11. The method of claim 10, wherein the user report comprises a
report of traffic conditions within a neighborhood of less than the
required distance around the first vehicle.
12. The method of claim 11, wherein the report of traffic
conditions is available to a user of a central reporting agency
having access to the monitor database.
13. The method of claim 10, wherein: the first sensor data and the
second sensor data comprise one or more of an exterior temperature,
an exterior barometric pressure, and a wind chill; and the user
report comprises a report of weather conditions within a
neighborhood of less than the required distance around the first
vehicle.
14. The method of claim 13, wherein the report of weather
conditions is available to a user of a central reporting agency
having access to the monitor database.
Description
BACKGROUND
This document relates to monitoring vehicle activity, and more
particularly to utilizing a wireless device to communicate with a
vehicle and monitor activities related to the vehicle.

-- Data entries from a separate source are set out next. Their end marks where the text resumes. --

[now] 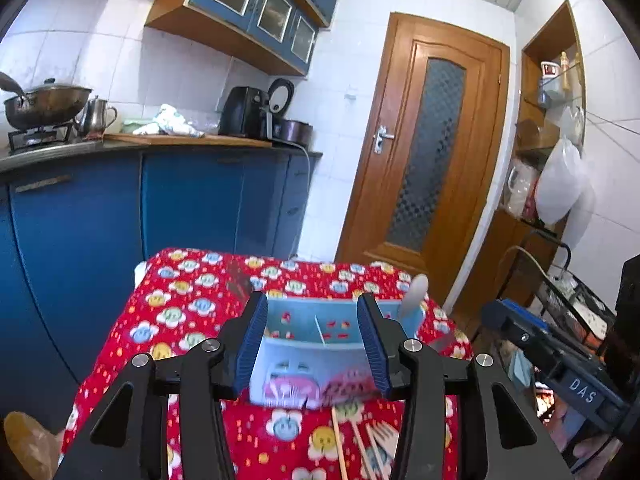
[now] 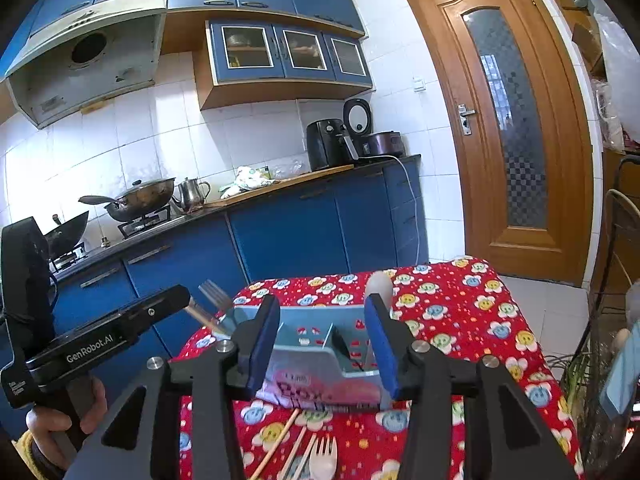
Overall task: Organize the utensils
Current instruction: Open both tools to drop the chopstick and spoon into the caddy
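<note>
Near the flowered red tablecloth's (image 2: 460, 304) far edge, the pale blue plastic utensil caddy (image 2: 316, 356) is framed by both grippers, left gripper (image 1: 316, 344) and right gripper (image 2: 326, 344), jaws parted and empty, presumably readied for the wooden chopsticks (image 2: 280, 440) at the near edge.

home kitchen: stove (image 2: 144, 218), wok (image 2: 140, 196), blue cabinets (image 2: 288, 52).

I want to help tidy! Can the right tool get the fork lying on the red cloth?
Probably yes. The fork lies uncovered just below the open right tool, beside the chopsticks, with nothing on top.

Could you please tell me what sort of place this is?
A home kitchen, most likely: a wok on a gas stove, blue cabinets and an air fryer on the counter.
</note>
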Demonstrator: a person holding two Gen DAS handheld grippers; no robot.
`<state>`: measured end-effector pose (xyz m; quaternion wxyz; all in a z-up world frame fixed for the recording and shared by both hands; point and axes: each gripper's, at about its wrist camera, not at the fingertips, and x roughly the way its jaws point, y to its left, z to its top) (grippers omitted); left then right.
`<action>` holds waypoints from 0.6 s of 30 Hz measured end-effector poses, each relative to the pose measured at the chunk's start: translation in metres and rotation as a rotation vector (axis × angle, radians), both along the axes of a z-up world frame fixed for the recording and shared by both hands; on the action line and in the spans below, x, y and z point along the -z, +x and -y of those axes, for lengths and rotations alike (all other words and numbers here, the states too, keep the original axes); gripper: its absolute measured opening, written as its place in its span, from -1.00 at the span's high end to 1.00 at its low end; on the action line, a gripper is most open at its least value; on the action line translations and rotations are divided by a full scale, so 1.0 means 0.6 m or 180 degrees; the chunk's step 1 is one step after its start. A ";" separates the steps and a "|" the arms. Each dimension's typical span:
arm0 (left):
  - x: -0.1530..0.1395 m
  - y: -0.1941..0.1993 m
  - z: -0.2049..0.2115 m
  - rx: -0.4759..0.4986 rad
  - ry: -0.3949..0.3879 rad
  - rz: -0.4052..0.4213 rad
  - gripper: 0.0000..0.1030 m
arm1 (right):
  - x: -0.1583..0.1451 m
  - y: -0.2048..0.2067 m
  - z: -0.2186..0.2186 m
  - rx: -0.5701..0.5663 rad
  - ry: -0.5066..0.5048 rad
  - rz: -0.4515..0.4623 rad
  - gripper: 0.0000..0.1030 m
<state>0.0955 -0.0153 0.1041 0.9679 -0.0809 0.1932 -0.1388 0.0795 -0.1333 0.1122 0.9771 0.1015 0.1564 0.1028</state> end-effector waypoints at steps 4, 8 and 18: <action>0.010 -0.017 -0.006 0.0002 0.0018 -0.0117 0.05 | 0.006 -0.026 0.000 0.0024 -0.0024 -0.0061 0.06; 0.020 -0.029 -0.006 0.0026 0.0082 -0.0250 0.05 | 0.016 -0.050 0.001 0.0040 -0.0031 -0.0129 0.03; 0.058 -0.051 0.000 0.0114 0.0239 -0.0620 0.04 | 0.053 -0.084 0.006 0.0055 -0.0023 -0.0362 -0.02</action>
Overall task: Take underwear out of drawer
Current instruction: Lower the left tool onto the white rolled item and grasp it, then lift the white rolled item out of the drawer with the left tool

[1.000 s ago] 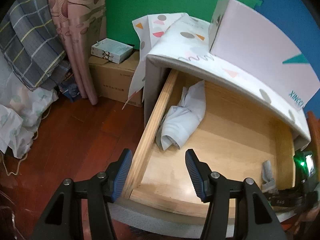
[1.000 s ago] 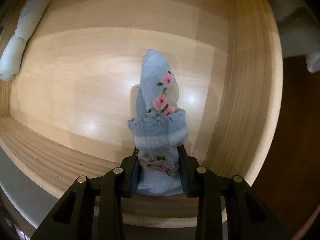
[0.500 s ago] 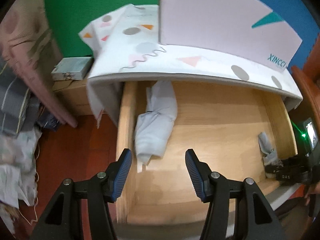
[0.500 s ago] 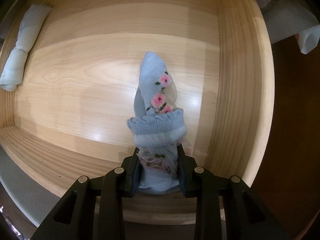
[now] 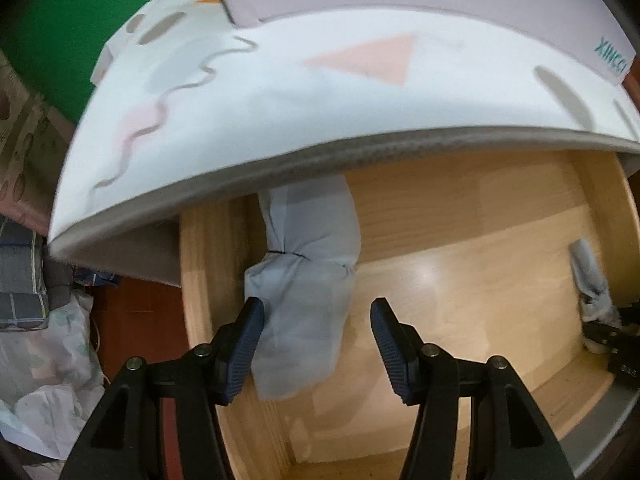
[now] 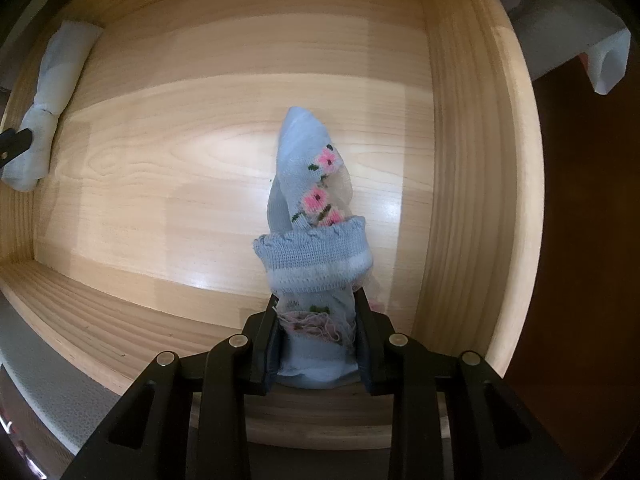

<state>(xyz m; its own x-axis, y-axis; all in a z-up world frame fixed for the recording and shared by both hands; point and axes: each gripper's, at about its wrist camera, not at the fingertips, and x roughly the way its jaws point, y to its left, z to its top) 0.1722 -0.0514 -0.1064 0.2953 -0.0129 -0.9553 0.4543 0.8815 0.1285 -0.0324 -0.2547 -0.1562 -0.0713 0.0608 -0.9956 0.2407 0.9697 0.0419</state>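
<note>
since a second ago our left gripper (image 5: 316, 344) came low over the open pale wooden drawer (image 5: 460, 280), jaws apart around nothing, above the rolled white underwear (image 5: 304, 276) by the drawer's left wall, ready to pinch; our right gripper (image 6: 316, 340) stays clamped on the blue flowered sock (image 6: 314, 216) near the drawer's right wall.

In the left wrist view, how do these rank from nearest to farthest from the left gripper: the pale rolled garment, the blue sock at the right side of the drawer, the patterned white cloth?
From the left gripper:
1. Pale rolled garment: between the open fingers, by the drawer's left wall.
2. Blue sock: far right, held by the right gripper.
3. Patterned white cloth: above, over the drawer's back.
</note>
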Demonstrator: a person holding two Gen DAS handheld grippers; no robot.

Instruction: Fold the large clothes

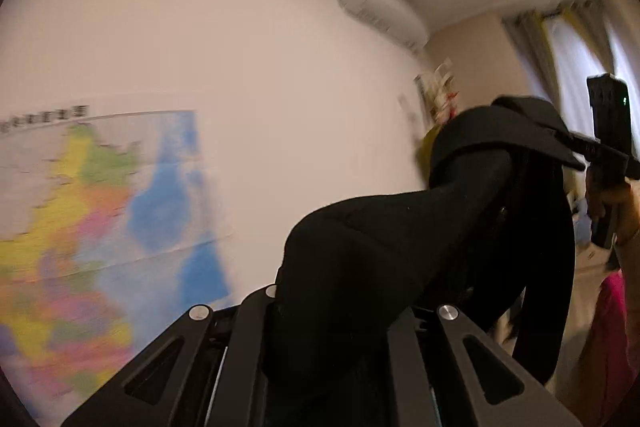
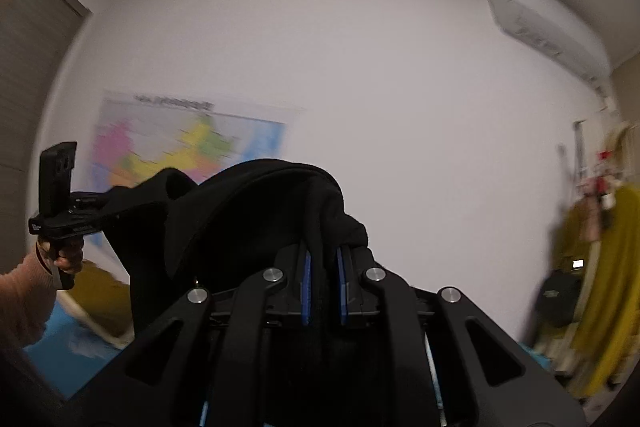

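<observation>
Both my grippers clamp black garment (image 2: 256, 211): left gripper (image 1: 336, 311) lower centre, right gripper (image 2: 322, 267) lower centre; garment hangs between.

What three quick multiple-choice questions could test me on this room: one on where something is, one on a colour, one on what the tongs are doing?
1. Where is the map?
A. on the wall
B. on the floor
C. on the door

2. What colour is the garment?
A. white
B. black
C. red

3. What are the right tongs doing?
A. standing wide open
B. shut on the garment
C. shut on a cup

Key: 1 A, the map hangs flat on the white wall. 2 B, the cloth is black in both views. 3 B, black cloth is pinched between the blue pads.
</observation>
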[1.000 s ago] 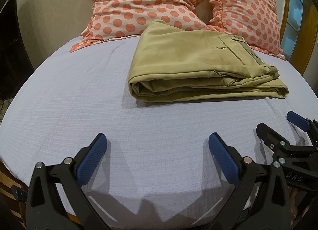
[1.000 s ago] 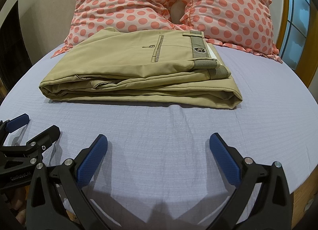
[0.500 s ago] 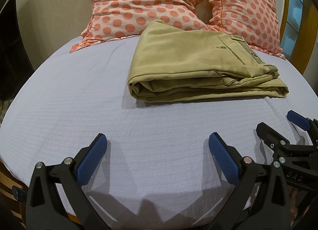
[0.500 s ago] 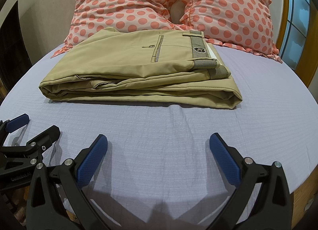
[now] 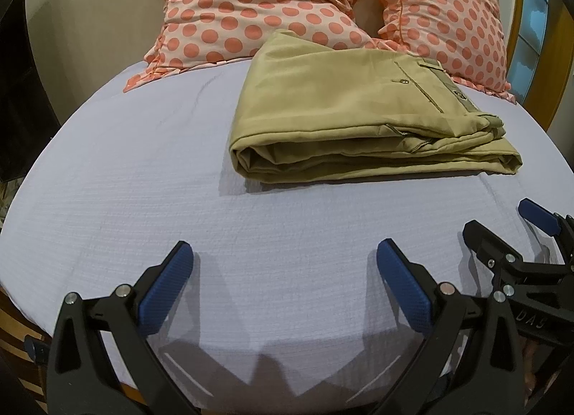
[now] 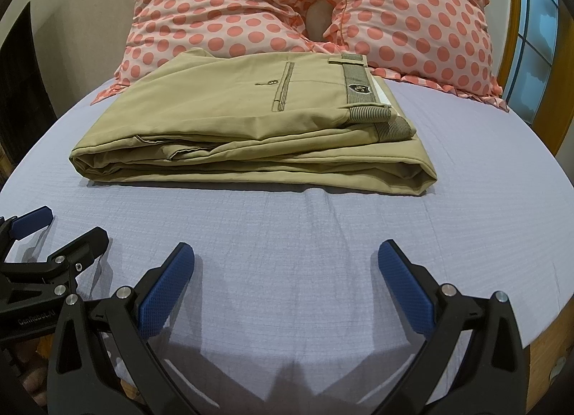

As wireless communications have improved, wireless communication
implementations have expanded beyond merely personal
communications. One area where wireless communications have been
implemented recently is in vehicular based communications,
specifically communication systems where information relating to a
specific vehicle are collected and transmitted from the vehicle to
a central collection agency. One example of this implementation is
the OnStar.RTM. system.
OnStar functions by integrating a wireless communication device
into a vehicle along with a global positioning system (GPS) and
several additional sensors. A driver or passenger in the vehicle
uses this device to directly contact an OnStar operator for various
services, e.g., obtaining directions or information about the area
the vehicle is in based upon the GPS. OnStar also provides a
collision detection feature where the OnStar operator is contacted
if the vehicle has been in a crash. For example, a vehicle sensor
may monitor whether a vehicle's airbags have deployed which could
indicate a crash situation such as a frontal collision, a side
impact, a rollover, etc. In the event of airbag deployment, an
OnStar operator may be contacted, and the OnStar operator may
follow a set of protocols such as contacting the police or
emergency medical services.
Typical vehicle based wireless communication systems, such as
OnStar, have their drawbacks. One such drawback is the
communication device is integrated into the vehicle, i.e., the
device is not removable from the vehicle for portable use in other
applications. This requires each vehicle covered by the system to
have an individual communication device. Another drawback is
difficulty in converting vehicles without communication systems or
upgrading the systems as technologies become obsolete. For example,
all analog versions of OnStar were deactivated on Feb. 18, 2008.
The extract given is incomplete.